> [Work to be completed]
From the data that follows, set down exactly the lines from the one with "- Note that" through the one with "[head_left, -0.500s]", counting both. Pictures stay out.

> [Data extract]
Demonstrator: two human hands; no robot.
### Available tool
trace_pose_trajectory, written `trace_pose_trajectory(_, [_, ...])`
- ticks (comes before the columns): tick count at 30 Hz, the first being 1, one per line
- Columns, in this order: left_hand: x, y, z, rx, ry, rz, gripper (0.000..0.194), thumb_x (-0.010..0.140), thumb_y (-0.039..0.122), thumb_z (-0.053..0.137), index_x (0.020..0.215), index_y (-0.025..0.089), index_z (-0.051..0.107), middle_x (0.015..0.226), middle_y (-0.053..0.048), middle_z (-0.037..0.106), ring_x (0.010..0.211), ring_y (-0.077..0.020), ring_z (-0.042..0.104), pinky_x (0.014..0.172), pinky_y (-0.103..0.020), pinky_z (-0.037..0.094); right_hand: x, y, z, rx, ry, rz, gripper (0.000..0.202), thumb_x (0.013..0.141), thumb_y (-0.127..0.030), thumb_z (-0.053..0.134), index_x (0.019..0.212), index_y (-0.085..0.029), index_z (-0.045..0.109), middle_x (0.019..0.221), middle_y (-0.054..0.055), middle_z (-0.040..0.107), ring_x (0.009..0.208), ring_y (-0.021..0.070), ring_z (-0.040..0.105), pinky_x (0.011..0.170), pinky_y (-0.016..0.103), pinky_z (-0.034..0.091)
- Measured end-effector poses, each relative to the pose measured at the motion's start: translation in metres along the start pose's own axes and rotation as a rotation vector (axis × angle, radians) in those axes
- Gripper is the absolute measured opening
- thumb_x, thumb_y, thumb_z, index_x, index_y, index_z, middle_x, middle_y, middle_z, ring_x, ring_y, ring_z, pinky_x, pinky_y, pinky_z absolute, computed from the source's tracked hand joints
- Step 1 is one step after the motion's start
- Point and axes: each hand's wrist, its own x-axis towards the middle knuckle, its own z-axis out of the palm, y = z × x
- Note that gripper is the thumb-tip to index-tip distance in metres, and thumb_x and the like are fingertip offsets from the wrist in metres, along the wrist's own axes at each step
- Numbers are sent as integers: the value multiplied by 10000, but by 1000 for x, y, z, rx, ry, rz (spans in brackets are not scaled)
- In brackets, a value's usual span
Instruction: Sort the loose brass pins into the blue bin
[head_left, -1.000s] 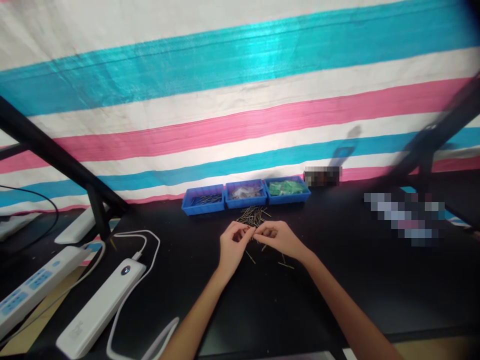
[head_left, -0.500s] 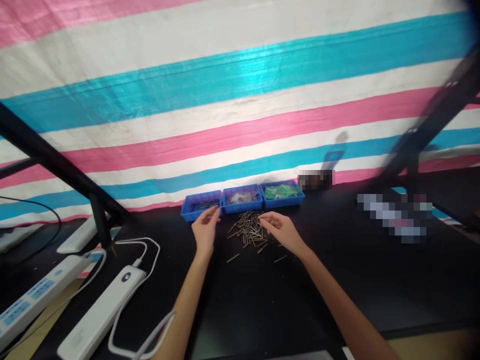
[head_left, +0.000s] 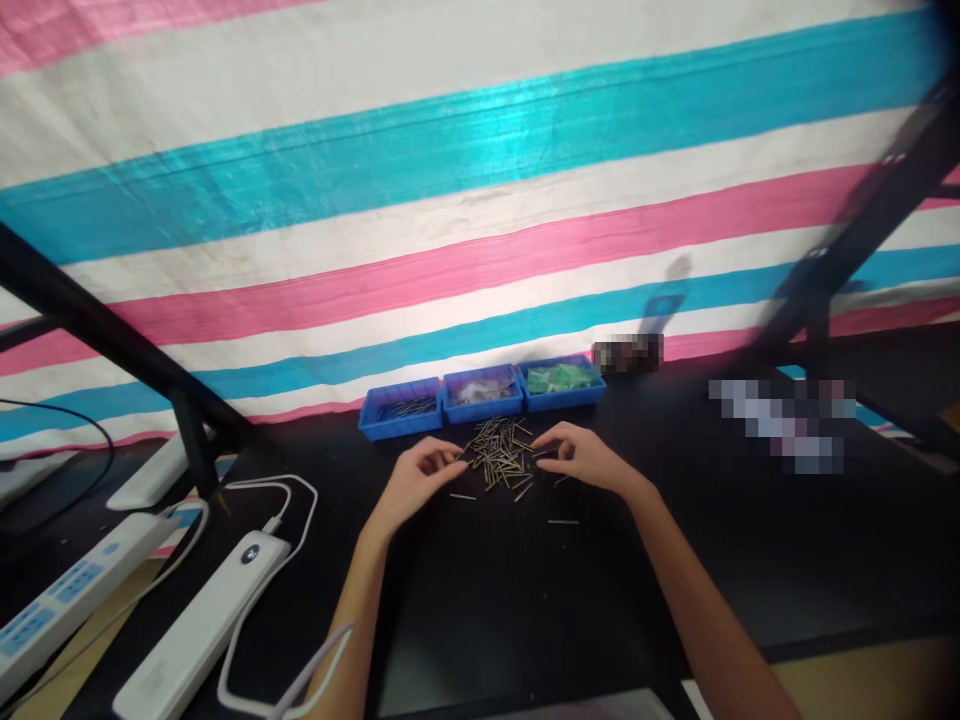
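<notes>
A loose pile of thin metal pieces (head_left: 499, 455) lies on the black table (head_left: 480, 600), with a few single ones nearer me. At the pile's left edge is my left hand (head_left: 421, 475), thumb and fingers apart. My right hand (head_left: 589, 458) is at the right edge, its thumb and forefinger also apart. Behind the pile three blue trays stand in a row: the left tray (head_left: 401, 424) holds similar thin pieces, the middle tray (head_left: 484, 408) clear plastic bits, the right tray (head_left: 566, 400) green ones.
On the left lie a white power bank (head_left: 199, 620) with a white cable (head_left: 304, 500) and a white power strip (head_left: 75, 590). Black frame bars slant up at both sides. A striped sheet (head_left: 465, 220) hangs behind the table. Blurred items sit at the right.
My left hand has come down from beside the left tray to the pile's left edge. My right hand has shifted slightly right, and its fingers have parted. The view has shifted slightly.
</notes>
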Motion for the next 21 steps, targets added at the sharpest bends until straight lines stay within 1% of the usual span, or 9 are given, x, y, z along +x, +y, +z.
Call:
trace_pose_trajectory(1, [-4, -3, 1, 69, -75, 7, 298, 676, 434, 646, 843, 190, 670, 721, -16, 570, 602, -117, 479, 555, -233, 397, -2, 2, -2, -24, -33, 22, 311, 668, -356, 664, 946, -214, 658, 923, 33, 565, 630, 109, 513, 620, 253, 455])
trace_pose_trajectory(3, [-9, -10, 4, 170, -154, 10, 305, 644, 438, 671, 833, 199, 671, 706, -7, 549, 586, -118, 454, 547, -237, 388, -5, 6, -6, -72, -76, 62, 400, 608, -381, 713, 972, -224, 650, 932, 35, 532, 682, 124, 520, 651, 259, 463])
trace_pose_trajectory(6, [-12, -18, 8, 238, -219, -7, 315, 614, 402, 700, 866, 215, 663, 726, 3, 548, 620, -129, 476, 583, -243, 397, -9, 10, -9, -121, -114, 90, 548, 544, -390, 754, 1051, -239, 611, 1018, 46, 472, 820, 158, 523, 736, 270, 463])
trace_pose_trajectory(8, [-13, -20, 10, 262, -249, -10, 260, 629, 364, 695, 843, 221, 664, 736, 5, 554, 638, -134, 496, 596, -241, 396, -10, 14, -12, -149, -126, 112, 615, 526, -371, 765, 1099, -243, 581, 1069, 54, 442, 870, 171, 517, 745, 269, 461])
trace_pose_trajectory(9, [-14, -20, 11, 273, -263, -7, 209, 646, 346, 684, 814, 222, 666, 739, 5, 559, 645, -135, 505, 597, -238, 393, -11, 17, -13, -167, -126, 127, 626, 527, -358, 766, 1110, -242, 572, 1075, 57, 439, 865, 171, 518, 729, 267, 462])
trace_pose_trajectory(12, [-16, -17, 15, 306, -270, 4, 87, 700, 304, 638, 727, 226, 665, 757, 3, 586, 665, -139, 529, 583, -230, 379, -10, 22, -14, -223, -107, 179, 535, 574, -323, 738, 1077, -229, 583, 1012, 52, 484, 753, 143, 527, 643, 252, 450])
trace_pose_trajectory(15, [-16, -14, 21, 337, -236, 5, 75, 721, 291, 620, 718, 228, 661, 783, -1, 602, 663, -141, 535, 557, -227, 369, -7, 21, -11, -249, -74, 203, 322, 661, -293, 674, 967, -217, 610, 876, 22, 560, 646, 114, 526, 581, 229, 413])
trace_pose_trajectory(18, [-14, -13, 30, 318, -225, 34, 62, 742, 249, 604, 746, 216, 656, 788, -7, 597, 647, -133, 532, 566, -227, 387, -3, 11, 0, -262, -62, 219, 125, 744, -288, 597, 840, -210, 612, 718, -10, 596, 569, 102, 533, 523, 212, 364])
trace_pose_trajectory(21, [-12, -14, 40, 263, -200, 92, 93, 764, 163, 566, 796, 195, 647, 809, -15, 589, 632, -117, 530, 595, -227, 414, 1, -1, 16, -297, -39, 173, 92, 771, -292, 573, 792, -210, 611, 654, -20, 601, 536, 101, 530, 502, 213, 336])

> [Solution]
- Note that gripper is the thumb-tip to index-tip distance in metres, and thumb_x and the like are fingertip offsets from the wrist in metres, along the wrist's own axes at each step
- Numbers are sent as integers: the value multiplied by 10000, but by 1000 for x, y, z, rx, ry, rz (spans in brackets are not scaled)
- In brackets, a value's usual span
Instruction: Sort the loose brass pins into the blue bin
[head_left, -1.000s] 
[head_left, -0.500s] 

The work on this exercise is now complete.